We also examined the relationship between Heslike–Mash1 expression and GABAergic neurogenesis in other regions. In the pretectum, GABAergic neurons (GABA+GAD65+) are initially differentiated in two stripes at E10.5 (Fig. 6A, arrowheads, B). Then, at E11.5 and E12.5, GABAergic neurogenesis also occurs in the dorsal region (Fig. 6E,F,I,J). At E10.5, Heslike is expressed in two bilateral stripes, which are next to the initial two stripes of GABAergic neurons (Fig. 6B). At this stage, Mash1 is widely expressed in the dorsal two thirds, which include the two stripes of Heslike+ domains (Fig. 6C). The dorsal stripe of the Heslike+ domain is expanded dorsally at E11.5 (Fig. 6F–H) and at E12.5 (Fig. 6J–L), whereas the ventral stripe does not show much change (Fig. 6F–H, J–L). During these stages, Heslike is coexpressed with Mash1 in the two bilateral stripes (Fig. 6G,K). Strikingly, there are many GAD65+ cells in the mantle layer just outside the Heslike+Mash1+ ventricular zone (Fig. 6F,J). Thus, coexpression of Heslike and Mash1 correlates well to GABAergic neurogenesis in this region. We also compared expression of Heslike with that of Nkx2.2, which occurs in the alar-basal boundary region. During E10.5–E12.5, the ventral stripe of the Heslike+ domain overlaps with Nkx2.2 expression, but Heslike is not expressed ventrally to the Nkx2.2+ domain (Fig. 6D,H,L), indicating that Heslike is not expressed in the basal plate.

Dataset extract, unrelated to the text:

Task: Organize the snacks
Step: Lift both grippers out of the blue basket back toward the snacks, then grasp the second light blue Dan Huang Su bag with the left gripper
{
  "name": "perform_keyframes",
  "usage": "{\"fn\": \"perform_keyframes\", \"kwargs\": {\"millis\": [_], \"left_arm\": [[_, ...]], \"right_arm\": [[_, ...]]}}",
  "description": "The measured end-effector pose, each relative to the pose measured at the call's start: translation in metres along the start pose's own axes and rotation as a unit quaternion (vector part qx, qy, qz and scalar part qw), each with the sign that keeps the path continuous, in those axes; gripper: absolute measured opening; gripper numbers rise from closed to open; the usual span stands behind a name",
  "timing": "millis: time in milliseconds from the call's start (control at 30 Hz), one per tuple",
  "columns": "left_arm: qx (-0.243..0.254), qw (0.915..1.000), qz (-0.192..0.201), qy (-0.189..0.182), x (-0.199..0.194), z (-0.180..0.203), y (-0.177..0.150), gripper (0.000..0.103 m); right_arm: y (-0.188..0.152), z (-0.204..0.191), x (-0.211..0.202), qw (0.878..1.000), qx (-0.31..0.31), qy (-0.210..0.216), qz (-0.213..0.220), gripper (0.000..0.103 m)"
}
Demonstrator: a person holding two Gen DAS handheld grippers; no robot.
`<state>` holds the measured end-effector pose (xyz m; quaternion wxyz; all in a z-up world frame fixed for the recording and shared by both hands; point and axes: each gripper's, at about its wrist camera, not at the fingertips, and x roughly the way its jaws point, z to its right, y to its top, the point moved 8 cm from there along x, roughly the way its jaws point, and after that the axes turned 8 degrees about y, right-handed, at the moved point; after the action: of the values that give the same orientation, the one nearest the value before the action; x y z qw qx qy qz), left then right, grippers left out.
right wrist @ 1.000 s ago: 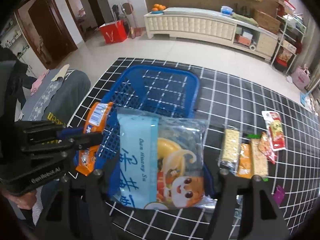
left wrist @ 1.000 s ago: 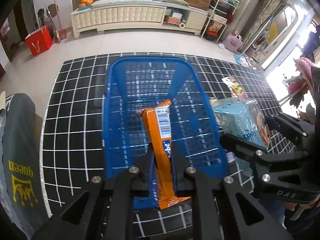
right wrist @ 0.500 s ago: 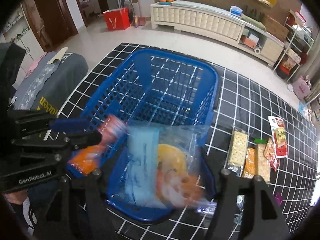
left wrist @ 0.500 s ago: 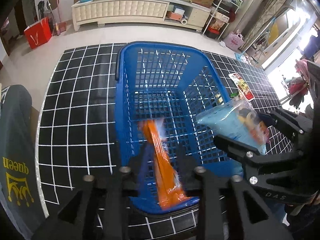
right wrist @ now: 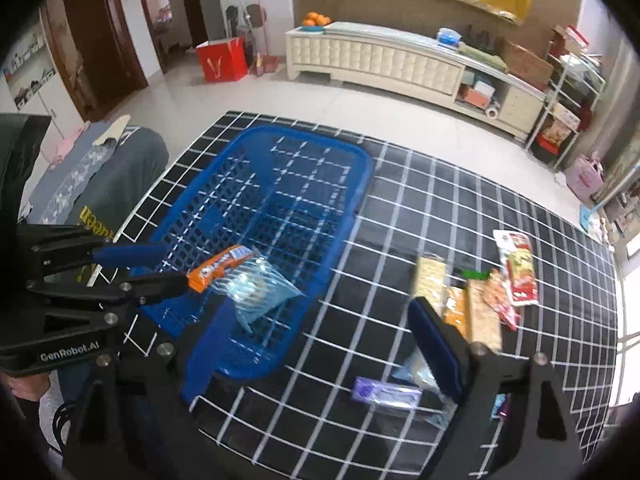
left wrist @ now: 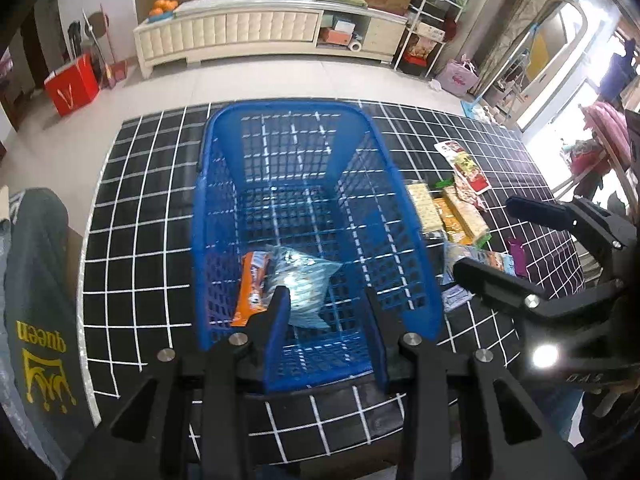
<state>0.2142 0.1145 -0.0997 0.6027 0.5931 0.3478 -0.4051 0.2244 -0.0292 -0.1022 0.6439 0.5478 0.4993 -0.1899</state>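
A blue plastic basket point(left wrist: 212, 216) point(right wrist: 352, 200) stands on the black grid mat. Inside it lie an orange snack bar point(left wrist: 251, 288) point(right wrist: 218, 266) and a light-blue clear bag point(left wrist: 302, 284) point(right wrist: 256, 290). My left gripper point(left wrist: 326, 308) is open and empty above the basket's near end; it also shows in the right wrist view point(right wrist: 136, 268). My right gripper point(right wrist: 320, 332) is open and empty, right of the basket; it also shows in the left wrist view point(left wrist: 516, 240). Several snack packs point(left wrist: 448, 212) point(right wrist: 472, 304) lie on the mat to the right.
A purple packet point(right wrist: 384, 392) and a pale packet point(left wrist: 456, 298) lie near the mat's front right. A grey cloth with yellow print point(left wrist: 36, 320) is at the left. A red box point(left wrist: 72, 88) and a white cabinet point(left wrist: 240, 36) stand beyond the mat.
Both grippers opened and let go: the orange bar and the blue bag dropped into the basket. The right gripper moved right, off the basket.
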Motion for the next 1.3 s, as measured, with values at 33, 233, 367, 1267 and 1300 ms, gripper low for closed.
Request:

Heslike is also highly expressed by the cells located in a stripe caudal to the ZLI, which expresses Shh (Fig. 6P). These cells coexpress Mash1 (Fig. 6N,O, arrow), and there are many GABAergic neurons (GAD65+) outside this Heslike+Mash1+ stripe (Fig. 6M). Altogether, these results indicate that coexpression of Heslike and Mash1 correlates well to GABAergic neurogenesis in the mesencephalon and the caudal diencephalon.
In the region rostral to the ZLI, subsets of ventricular cells in the prethalamus, LGE, CGE, and preoptic area coexpress Heslike and Mash1, but none of the cells in the MGE do (data not shown). Although GABAergic neurons are generated in the mantle layer just outside the Heslike+Mash1+ regions, the number of Heslike+ cells is much fewer in these regions than that of GABAergic neurons, suggesting that Heslike may be involved in differentiation of only subsets of GABAergic neurons in this area (data not shown).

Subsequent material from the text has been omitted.